Oleh: Alan Ruslan Huban
SHAUM merupakan aktivitas ibadah yang sudah ada sejak jaman dahulu, seperti yang dikatakan dalam surat Al Baqarah ayat 183, “kama kutiba ‘alalladzina min qablikum; seperti yang telah diwajibkan terhadap orang-orang sebelum kamu”.
Salah satu shaum yang ada pada jaman dahulu sebelum shaum Ramadhan adalah Shaum Daud. Pernyataan tersebut merupakan penegasan agar kita (red; umat Islam) tahu bahwa shaum merupakan Ibadah yang sudah disyari’atkan sejak lama. Selain itu, panggilan perintah shaum (Ramadhan) tersebut diserukan kepada orang-orang yang khusus, yaitu orang-orang yang beriman. Disini terdapat keistimewaan, karena bagi orang yang tidak memiliki keimanan, ia tidak akan merasa terpanggil untuk melaksanakan shaum.
Ramadhan, merupakan bulan yang secara eksplisit disebut dalam Al Qur’an. Di dalam bulan ini Al Qur’an diturunkan (Al Baqarah; 185). Dalam penurunan Al Qur’an ini, tentunya Ramadhan menjadi bulan yang istimewa. Maka dari itu, momentum Ramadhan dijadikan wasilah agar umat kembali membaca dan mendalami isi kandungan Al Qur’an (Tadarus dan Tadabbur) untuk diamalkan. Bahkan Nabi melakukan kegiatan tadadarus ini langsung bersama Malaikat Jibril setiap malam.

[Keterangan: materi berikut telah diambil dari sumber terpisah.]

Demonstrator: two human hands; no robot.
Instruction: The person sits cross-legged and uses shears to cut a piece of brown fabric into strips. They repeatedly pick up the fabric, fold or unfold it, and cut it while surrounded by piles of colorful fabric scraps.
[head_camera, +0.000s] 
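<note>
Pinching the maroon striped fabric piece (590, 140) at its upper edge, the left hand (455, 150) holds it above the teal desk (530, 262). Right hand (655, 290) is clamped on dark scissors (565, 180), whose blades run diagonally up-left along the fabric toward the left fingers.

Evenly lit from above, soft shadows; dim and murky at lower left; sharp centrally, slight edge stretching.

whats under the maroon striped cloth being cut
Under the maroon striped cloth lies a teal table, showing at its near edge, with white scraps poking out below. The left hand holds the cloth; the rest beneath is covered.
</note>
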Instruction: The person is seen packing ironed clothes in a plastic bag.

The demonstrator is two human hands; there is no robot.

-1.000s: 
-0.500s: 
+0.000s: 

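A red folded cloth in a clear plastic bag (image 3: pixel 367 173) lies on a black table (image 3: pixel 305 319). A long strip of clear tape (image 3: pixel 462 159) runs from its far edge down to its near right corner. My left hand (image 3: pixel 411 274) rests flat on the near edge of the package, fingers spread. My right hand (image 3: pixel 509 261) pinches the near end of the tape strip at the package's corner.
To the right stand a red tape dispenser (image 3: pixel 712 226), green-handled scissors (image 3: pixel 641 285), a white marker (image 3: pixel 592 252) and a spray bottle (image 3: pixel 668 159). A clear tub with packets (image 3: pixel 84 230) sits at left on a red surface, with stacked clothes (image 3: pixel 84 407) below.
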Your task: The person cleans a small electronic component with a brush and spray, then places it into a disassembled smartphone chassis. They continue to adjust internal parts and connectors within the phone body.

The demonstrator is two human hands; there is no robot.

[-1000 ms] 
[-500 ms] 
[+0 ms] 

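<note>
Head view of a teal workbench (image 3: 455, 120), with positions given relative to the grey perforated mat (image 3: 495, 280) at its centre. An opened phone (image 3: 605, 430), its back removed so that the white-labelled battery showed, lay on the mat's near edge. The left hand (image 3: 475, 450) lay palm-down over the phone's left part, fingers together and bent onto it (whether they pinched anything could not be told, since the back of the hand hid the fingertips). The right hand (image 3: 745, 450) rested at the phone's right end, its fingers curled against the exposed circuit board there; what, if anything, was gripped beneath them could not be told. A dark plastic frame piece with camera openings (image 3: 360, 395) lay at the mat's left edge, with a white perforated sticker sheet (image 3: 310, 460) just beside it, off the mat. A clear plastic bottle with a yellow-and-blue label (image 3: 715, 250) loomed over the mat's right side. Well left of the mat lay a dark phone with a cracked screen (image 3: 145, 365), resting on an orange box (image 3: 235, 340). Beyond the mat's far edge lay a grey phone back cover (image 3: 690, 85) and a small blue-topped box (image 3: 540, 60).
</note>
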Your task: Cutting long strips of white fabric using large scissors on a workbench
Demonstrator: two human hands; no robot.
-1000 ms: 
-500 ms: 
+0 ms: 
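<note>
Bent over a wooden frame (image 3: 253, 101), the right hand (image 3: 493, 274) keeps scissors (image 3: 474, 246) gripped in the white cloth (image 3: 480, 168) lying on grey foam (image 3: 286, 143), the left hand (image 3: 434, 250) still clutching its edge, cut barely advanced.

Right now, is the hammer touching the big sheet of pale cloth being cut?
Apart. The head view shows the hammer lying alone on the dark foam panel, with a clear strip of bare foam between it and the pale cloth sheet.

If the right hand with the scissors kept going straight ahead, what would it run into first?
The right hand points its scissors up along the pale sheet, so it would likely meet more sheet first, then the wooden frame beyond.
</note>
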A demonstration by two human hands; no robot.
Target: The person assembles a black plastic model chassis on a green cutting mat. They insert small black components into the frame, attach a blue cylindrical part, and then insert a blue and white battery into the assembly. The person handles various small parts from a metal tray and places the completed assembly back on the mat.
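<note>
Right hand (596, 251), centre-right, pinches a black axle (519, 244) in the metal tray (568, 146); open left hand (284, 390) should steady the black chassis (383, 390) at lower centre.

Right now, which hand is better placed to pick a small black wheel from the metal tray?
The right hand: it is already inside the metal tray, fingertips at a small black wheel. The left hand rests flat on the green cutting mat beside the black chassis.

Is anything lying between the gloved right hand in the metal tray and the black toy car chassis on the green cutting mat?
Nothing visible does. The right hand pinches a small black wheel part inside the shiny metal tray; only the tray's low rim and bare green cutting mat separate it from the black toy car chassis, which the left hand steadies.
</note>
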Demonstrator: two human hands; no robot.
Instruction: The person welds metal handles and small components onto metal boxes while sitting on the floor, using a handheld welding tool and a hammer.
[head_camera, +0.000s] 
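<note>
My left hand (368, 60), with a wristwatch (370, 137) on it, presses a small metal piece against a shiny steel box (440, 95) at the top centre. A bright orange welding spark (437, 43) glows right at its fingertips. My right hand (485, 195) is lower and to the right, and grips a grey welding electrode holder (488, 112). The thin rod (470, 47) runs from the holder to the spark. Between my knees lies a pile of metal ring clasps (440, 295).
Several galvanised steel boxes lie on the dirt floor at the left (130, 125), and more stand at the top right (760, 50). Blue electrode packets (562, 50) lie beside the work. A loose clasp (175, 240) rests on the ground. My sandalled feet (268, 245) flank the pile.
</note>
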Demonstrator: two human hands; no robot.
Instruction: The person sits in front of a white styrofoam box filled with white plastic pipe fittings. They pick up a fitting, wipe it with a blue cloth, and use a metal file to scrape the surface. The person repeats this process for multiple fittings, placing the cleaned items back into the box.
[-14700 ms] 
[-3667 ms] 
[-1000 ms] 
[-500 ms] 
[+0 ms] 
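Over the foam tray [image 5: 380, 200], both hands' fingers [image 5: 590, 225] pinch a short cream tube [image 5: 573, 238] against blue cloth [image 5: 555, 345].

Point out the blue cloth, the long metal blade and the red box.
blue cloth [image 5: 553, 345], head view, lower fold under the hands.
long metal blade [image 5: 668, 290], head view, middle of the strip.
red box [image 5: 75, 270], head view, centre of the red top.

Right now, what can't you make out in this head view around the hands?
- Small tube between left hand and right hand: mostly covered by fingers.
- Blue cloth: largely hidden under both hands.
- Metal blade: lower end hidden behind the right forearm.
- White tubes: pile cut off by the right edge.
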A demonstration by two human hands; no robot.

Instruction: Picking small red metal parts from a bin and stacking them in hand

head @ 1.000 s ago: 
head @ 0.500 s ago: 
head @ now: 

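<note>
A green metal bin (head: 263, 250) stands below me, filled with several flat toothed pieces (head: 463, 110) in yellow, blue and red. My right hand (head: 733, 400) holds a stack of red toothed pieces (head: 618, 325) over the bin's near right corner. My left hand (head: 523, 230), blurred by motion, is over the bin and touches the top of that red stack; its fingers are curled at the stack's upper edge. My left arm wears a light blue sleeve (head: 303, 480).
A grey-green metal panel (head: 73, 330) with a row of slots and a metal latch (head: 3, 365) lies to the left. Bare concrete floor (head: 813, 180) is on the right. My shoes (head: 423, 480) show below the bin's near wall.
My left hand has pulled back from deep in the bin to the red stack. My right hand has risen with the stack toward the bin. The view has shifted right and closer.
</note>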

Secara bahasa, Ramadhan artinya membakar. Dalam artian di bulan Ramadhan ini kita membakar kesalahan-kesalahan kita dengan memperbanyak ibadah. Baik dimulai dengan Shaum, yang dapat membakar syahwat, Shalat yang bisa membakar sifat munkar dan amoral, Infaq dan Shadaqah yang dapat membakar sifat tamak dan Tilawah wat Tadabur Al Qur’an yang dapat membakar kesombongan dan pembangkangan terhadap perintah-Nya.
Momentum Ramadhan setidaknya menjadi titik balik penghambaan seorang Mu’min. Dengan datangnya bulan Ramadhan ini menjadi momentum Tarbiyah Jama’iyyah; Pendidikan Universal yang Allah sediakan secara masal untuk seluruh Umat Islam didunia.
Dalam momen pendidikan ini, umat Islam kembali diingatkan akan tugasnya di dunia sebagai Hamba dan Khalifah (Adz Dzariyat: 56, Al Baqarah: 30). Segala hidup dan kehidupannya harus dikembalikan kepada aturan Allah yang absolut. (Al An’am: 162-163)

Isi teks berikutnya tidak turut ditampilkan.